Второй день ненастье. Дует сильный «култух». Темные тучи низко опустились над Онгоконом, цепляются за макушки деревьев, за крыши домов, за мачты лодок. Нудный дождь-сеногной косыми струйками так нещадно поливает, что даже чайки и собаки убрались кто куда может.
Пароход «Феодосий» стоит недалеко от берега. Будто притаился он и недобро посматривает своими черными глазницами-иллюминаторами.
И лица рыбаков — темные.
Урядник и два казака прибыли за новобранцами. Бледные, испитые. Празднично выглядят лишь ярко-желтые околыши фуражек да такие же лампасы на штанах, а сами — туча-тучей — и им, видать, не сладко.
Волчонку не верится, что он дома.
Анка сидит у него на коленях, вертится, непоседа. То прильнет к нему, то тряхнет черноволосой кудлатой головкой, забавно набычится, вместо рог — крохотные пальцы. Бодает отца: «Бу-у!.. бу-у!» Достаточно «напугав» его, взбирается на плечи — оседлала!.. «Шпоры» под бока и понукает: «Чу, конька!» И он возит по избе Анку. А она обовьет его шею ручонками, прильнет щекой и кричит: «Тятя — мой!.. Мамка — моя! Теленок — мой!.. Ганька — мой!..»
На сердце Волчонка — тепло. Холодок монгольский растаял и исчез безвозвратно.
Распахнулась дверь. Магдауль встретился с глазами Веры — в них тревога.
— Волчонок, народ собирается на пирсе… парней увозят беляки… Пойдем? — поводит Вера плечами, стряхивает дождевые капли.
— Не-е, Вера, я Анкин «конь»… Хорошо нам!
— Ладно, носитесь по избе!.. — Вера грустно улыбнулась и снова ушла в ненастье.

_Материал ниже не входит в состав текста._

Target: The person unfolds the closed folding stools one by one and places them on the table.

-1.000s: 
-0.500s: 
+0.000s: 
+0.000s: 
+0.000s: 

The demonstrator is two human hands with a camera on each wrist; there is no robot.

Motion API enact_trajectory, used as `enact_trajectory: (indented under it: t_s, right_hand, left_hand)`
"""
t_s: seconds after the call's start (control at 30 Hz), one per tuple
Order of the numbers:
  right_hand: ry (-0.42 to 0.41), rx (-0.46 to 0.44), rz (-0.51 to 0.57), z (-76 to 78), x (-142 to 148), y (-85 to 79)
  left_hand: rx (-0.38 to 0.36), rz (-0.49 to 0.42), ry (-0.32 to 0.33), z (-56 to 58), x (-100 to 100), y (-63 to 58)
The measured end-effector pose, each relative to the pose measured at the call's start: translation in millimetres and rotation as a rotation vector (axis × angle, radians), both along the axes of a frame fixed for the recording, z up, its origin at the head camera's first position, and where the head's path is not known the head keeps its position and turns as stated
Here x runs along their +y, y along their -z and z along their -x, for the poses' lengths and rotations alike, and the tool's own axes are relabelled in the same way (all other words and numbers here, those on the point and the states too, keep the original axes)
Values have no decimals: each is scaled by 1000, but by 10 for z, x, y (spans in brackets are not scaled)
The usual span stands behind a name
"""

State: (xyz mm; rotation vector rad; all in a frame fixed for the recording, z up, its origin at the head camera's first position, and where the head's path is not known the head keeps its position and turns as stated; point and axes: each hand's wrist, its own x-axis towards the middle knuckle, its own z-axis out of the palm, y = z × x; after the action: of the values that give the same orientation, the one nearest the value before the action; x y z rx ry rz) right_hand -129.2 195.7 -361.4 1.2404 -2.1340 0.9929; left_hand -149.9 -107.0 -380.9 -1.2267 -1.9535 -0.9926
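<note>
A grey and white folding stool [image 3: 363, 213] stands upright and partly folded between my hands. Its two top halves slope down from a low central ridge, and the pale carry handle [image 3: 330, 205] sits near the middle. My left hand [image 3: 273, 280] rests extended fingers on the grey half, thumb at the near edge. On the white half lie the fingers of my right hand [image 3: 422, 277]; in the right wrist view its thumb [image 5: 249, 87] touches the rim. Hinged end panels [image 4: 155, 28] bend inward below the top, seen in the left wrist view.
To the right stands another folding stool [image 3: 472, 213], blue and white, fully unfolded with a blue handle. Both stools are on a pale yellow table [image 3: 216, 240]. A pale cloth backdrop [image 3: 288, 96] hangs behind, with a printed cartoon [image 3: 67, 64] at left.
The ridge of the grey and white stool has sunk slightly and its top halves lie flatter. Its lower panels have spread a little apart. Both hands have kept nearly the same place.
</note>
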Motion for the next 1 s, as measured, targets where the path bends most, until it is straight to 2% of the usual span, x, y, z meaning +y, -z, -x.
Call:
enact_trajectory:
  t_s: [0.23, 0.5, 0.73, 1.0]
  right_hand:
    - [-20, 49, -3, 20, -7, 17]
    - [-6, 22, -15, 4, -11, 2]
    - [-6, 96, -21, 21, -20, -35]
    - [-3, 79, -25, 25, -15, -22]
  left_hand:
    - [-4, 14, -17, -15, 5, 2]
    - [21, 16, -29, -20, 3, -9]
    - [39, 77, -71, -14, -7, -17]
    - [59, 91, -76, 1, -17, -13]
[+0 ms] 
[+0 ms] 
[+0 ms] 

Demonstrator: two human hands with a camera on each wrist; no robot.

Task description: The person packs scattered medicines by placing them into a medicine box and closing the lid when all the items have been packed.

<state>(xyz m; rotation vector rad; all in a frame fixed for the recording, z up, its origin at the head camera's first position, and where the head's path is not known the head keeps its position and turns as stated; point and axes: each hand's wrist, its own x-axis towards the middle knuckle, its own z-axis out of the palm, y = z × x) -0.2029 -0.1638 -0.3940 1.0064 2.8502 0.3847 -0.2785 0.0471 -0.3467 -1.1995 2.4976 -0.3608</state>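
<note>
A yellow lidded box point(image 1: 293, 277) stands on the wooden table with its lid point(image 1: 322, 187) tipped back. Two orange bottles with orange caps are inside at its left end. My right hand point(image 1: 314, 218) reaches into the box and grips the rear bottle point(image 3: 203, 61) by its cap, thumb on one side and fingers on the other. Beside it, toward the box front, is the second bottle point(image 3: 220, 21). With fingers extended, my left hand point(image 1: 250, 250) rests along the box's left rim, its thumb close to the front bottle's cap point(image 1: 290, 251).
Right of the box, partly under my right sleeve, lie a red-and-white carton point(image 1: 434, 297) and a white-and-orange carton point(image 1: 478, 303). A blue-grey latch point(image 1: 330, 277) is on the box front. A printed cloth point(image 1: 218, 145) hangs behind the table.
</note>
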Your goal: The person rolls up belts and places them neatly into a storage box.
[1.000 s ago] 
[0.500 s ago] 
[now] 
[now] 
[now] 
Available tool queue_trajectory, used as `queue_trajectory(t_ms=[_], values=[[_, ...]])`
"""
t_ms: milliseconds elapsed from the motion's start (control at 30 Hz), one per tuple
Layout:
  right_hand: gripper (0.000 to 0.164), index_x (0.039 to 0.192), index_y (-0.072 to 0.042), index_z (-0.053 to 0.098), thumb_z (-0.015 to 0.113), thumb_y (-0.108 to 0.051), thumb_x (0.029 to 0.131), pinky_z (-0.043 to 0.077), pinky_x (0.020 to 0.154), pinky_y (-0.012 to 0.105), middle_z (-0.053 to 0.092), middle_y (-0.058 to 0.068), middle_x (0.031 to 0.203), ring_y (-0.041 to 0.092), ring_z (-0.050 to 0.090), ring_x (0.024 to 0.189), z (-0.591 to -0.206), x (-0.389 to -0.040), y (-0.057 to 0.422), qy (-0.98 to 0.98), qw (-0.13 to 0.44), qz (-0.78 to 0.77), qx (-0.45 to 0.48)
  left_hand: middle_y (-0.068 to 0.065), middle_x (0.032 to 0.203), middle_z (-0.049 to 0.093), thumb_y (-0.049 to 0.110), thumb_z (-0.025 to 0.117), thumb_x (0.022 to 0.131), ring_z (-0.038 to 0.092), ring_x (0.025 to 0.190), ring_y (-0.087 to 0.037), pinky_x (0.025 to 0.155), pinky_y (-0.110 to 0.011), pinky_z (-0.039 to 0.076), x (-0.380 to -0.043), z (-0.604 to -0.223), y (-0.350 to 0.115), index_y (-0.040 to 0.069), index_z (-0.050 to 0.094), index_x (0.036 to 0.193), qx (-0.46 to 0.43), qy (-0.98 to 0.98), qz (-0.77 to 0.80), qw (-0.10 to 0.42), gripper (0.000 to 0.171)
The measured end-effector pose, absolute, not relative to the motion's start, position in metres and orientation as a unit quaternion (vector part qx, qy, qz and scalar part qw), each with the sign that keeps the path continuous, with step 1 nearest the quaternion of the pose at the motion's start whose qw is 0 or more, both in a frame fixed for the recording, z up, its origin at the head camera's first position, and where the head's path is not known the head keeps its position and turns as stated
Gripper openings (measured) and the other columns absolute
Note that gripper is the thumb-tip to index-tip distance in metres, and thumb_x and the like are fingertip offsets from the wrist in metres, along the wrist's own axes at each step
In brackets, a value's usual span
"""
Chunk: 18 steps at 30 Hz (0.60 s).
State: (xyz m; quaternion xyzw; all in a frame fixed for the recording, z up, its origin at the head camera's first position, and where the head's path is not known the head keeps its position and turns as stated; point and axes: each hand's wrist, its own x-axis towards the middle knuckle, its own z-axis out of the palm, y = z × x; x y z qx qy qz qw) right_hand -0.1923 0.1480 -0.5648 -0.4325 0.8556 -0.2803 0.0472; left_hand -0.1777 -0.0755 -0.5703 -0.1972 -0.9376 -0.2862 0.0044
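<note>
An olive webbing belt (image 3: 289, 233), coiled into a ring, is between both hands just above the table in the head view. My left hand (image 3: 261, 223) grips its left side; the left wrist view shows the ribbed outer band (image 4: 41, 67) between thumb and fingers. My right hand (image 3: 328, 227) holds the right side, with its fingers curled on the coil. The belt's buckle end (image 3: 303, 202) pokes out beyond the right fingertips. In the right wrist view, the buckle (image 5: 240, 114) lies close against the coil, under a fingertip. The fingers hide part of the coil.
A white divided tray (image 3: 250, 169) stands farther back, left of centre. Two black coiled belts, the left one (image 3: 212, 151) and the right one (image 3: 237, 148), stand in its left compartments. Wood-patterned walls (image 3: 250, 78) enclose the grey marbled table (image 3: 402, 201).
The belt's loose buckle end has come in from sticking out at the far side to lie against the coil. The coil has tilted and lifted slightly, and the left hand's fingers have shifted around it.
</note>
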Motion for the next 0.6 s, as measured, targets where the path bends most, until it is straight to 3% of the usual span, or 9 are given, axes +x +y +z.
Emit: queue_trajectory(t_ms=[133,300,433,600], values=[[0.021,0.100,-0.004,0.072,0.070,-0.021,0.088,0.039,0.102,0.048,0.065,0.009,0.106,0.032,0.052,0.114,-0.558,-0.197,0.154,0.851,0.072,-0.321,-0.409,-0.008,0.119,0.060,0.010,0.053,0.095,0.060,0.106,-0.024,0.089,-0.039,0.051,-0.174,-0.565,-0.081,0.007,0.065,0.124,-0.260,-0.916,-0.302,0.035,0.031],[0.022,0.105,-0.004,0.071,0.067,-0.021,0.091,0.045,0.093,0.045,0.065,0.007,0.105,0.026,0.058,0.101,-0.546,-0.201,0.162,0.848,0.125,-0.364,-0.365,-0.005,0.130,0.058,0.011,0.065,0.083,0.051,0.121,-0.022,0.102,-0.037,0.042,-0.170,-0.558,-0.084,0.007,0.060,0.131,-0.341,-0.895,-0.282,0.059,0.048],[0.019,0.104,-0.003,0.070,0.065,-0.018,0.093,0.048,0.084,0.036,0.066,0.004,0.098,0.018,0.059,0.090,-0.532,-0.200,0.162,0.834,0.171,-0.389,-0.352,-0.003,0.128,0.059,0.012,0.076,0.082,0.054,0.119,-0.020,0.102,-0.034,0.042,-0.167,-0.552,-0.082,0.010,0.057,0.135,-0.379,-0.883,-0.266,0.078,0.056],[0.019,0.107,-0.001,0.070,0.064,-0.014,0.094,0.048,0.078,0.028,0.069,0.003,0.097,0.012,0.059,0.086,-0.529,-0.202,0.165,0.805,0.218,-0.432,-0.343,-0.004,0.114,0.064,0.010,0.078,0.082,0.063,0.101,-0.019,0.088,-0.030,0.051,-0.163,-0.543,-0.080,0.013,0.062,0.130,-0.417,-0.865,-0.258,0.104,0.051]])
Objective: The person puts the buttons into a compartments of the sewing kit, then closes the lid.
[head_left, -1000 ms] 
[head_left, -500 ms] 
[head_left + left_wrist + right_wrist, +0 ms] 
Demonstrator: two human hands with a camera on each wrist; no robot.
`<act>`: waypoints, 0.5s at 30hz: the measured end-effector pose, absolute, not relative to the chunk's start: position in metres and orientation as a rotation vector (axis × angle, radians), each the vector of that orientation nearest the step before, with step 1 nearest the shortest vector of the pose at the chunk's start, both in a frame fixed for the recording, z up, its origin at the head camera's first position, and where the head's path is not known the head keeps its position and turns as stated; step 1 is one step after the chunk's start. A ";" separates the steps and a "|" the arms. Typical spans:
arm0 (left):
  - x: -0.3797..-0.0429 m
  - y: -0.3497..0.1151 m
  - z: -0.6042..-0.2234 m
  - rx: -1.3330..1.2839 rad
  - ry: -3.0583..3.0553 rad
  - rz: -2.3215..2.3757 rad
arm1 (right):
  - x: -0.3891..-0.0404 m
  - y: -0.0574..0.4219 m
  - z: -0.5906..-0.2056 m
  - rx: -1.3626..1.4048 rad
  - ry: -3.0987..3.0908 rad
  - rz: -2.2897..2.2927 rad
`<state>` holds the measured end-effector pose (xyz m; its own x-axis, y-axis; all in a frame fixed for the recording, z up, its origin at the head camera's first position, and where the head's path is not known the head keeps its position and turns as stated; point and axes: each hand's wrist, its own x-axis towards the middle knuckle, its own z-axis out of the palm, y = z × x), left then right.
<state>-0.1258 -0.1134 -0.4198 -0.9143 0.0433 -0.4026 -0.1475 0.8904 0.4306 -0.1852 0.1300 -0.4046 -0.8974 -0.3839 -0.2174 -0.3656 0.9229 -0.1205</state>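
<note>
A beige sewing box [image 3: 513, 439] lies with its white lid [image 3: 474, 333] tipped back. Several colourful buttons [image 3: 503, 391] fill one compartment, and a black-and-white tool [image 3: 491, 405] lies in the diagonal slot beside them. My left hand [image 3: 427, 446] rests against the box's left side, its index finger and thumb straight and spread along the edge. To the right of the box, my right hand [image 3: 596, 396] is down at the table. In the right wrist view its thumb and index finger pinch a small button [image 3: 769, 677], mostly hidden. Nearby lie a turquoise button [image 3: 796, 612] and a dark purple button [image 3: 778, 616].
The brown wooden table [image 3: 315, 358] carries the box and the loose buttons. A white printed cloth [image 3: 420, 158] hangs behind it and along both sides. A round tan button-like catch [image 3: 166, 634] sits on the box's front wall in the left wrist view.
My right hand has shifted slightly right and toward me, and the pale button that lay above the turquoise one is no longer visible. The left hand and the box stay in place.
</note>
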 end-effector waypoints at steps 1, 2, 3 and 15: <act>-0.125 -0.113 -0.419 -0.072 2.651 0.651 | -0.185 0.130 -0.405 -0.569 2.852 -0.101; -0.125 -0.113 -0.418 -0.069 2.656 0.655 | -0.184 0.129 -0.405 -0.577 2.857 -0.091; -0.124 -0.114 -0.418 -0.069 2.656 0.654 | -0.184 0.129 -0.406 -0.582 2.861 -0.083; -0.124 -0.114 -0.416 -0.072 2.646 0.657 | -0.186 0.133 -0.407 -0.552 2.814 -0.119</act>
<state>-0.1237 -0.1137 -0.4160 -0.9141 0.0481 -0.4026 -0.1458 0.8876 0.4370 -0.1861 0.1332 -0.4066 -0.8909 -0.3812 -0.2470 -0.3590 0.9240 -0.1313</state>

Анка еще крепче прижалась к отцу, уткнулась в грудь головой, смолкла. Волчонок боится пошевелиться — Анка сопит во сне, уснула глупенькая.
Магдауль никогда не сторонился людей, сегодня же — боится выйти на улицу. Он знает — там сейчас слезы, а у него в сердце угнездилось счастье, да так переполнена душа им, что даже ненастный день — светел и ласков, темный угол за печью кажется ярко освещенным. Как хорошо дома! — пахнет Анкой и Верой; вот эти дровишки у плиты, и те пахнут родной тайгой, сыном…
«Э-эх, жили бы люди в мире да в ладу! Прав был бабай Воуль, когда учил: «Живи в любви, своей семьей, не копыться в чужой чум — каждый сам в ответе перед Буддой-Амитабой, каждый — в своем счастье!» А там, в степи монгольской, у старого ханского памятника, Сухэ-Батор говорил мне другое: «Помогай Лобанову — за народ муку несут». И коня своего отдал, не пожалел.